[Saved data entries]
[Start of Attachment]

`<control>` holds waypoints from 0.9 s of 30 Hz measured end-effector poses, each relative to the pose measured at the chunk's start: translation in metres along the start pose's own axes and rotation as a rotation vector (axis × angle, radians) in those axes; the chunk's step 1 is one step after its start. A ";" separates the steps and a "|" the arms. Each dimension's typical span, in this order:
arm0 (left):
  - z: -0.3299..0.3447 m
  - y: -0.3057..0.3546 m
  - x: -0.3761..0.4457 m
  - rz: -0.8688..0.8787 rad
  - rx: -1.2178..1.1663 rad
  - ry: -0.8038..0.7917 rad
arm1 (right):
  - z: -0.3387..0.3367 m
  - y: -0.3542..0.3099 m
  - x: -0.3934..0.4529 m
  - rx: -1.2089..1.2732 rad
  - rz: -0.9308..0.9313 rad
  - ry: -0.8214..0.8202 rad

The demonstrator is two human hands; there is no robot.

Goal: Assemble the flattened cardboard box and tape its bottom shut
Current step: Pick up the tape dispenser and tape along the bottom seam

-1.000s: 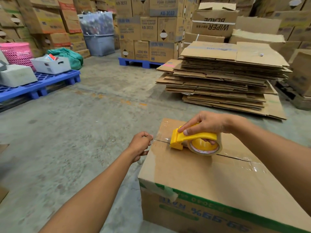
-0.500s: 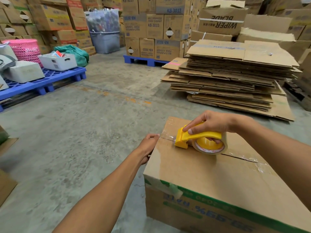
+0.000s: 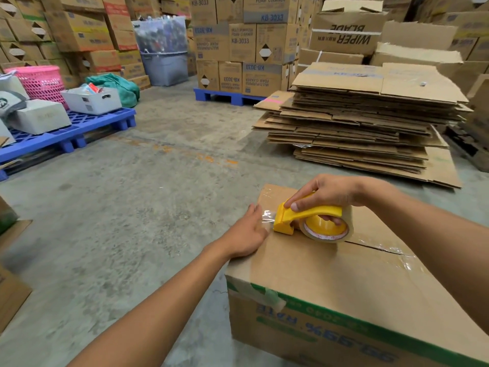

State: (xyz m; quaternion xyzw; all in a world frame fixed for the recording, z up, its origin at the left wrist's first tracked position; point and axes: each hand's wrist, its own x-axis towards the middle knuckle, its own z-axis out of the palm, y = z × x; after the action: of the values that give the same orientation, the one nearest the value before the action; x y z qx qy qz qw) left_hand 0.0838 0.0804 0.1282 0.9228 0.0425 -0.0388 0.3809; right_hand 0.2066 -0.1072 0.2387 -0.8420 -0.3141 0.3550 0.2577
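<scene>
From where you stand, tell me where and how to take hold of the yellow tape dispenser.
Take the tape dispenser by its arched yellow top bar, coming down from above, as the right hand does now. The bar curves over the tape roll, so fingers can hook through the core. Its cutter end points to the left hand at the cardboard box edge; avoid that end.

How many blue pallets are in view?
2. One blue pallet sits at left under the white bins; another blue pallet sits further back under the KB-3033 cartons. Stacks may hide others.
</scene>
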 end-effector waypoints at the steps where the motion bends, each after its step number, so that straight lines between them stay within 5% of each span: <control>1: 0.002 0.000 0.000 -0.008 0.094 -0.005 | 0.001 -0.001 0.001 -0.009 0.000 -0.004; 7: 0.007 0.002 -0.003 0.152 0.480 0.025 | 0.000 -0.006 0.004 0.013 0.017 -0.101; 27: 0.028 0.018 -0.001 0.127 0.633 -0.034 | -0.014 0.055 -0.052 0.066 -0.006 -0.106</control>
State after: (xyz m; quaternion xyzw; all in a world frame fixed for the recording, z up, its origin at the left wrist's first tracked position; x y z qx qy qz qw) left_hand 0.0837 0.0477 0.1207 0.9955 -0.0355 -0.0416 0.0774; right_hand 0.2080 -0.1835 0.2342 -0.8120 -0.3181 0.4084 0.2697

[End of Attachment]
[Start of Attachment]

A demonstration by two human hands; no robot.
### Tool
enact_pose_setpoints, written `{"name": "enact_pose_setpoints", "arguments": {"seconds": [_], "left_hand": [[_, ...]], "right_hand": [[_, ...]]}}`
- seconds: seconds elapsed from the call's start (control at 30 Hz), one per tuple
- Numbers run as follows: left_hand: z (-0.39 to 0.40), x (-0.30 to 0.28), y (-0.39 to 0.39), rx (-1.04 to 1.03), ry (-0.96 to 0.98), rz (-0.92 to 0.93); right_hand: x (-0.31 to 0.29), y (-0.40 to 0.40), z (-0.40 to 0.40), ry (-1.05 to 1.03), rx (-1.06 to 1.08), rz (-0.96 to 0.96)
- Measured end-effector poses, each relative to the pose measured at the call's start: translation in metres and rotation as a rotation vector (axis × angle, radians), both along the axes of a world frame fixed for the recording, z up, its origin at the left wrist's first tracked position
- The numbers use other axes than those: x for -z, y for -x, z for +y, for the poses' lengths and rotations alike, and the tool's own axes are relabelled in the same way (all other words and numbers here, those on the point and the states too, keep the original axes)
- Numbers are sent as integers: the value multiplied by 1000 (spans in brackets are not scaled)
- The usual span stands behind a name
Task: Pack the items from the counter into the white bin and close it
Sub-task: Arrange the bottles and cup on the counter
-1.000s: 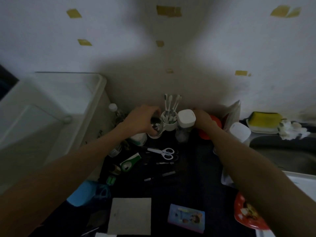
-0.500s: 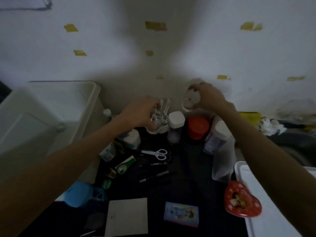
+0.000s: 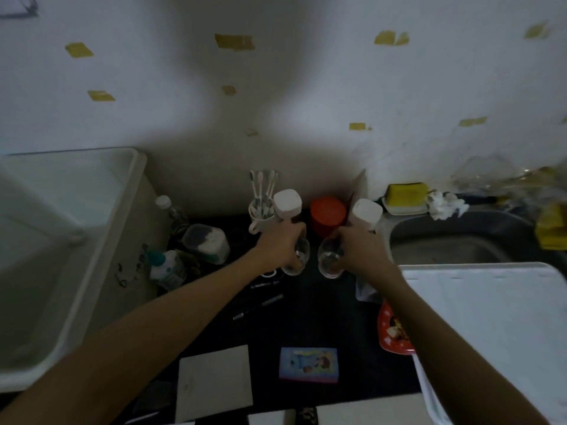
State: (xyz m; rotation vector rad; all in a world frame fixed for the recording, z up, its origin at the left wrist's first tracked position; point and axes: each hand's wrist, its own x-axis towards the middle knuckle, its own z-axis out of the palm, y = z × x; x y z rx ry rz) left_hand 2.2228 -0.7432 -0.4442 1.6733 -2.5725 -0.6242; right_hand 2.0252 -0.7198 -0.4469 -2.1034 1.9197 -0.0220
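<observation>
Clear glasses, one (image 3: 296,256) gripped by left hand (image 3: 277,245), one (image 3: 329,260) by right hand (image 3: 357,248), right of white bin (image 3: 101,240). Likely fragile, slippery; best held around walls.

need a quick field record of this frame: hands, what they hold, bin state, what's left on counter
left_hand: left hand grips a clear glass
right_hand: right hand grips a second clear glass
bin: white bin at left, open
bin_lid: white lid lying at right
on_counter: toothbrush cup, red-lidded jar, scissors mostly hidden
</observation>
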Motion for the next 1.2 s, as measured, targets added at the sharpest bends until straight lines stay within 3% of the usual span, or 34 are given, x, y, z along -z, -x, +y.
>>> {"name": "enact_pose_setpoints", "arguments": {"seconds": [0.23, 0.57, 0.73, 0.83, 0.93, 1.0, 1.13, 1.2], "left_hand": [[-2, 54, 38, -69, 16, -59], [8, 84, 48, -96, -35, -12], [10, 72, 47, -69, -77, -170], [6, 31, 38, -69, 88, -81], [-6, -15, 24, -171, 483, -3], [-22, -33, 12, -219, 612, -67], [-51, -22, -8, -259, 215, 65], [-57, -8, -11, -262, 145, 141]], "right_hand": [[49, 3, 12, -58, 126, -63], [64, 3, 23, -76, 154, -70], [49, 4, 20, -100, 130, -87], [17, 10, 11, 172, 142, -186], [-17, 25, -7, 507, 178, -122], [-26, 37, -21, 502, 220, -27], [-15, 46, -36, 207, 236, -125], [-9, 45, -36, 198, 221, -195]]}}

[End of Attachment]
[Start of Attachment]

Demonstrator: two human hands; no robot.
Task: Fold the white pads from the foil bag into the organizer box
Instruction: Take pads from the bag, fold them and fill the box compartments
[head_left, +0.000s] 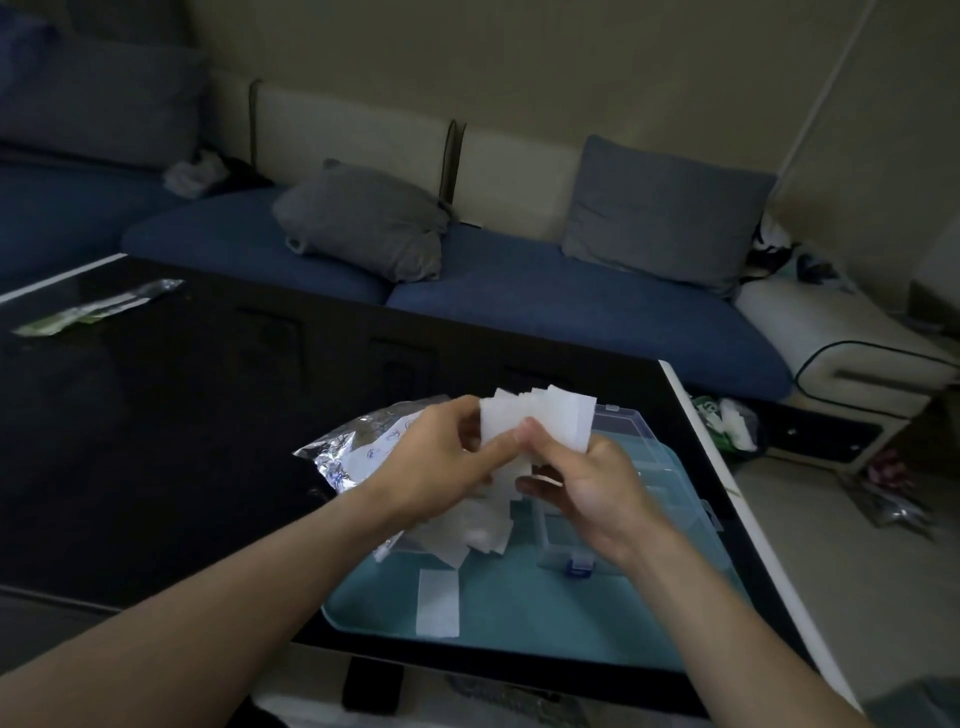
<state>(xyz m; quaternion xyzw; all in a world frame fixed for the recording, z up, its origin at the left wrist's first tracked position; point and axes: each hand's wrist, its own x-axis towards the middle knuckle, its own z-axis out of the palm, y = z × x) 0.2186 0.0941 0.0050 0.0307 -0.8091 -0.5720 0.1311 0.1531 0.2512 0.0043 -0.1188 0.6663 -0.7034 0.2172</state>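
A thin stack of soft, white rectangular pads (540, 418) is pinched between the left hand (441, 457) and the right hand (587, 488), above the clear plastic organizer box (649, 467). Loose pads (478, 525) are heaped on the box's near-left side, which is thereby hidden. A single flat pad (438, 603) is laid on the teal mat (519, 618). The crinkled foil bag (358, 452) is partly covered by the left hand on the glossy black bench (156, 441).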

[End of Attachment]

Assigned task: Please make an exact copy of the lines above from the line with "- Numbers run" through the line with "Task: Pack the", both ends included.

Written response:
- Numbers run as follows: left_hand: z (-0.39 to 0.40), x (-0.30 to 0.28), y (-0.39 to 0.39), rx (-1.04 to 1.03), ry (-0.96 to 0.98), rz (-0.92 to 0.93); right_hand: x (-0.31 to 0.29), y (-0.40 to 0.40), z (-0.40 to 0.40), ry (-1.05 to 1.03), rx (-1.06 to 1.08), rz (-0.96 to 0.96)
- Measured end-effector poses, each relative to the pose measured at the call's start: translation in metres and rotation as a rotation vector (axis × angle, radians), both along the axes of a world frame fixed for the recording, z up, its origin at the left wrist's first tracked position
- The numbers use other axes than those: x for -z, y for -x, z for +y, for the poses' lengths and rotations alike, and the tool's own axes are relabelled in the same way (all other words and numbers here, those on the point and the states too, keep the original axes)
- Numbers are sent as integers: the value multiplied by 1000 (spans in brackets are not scaled)
- The usual span stands behind a name
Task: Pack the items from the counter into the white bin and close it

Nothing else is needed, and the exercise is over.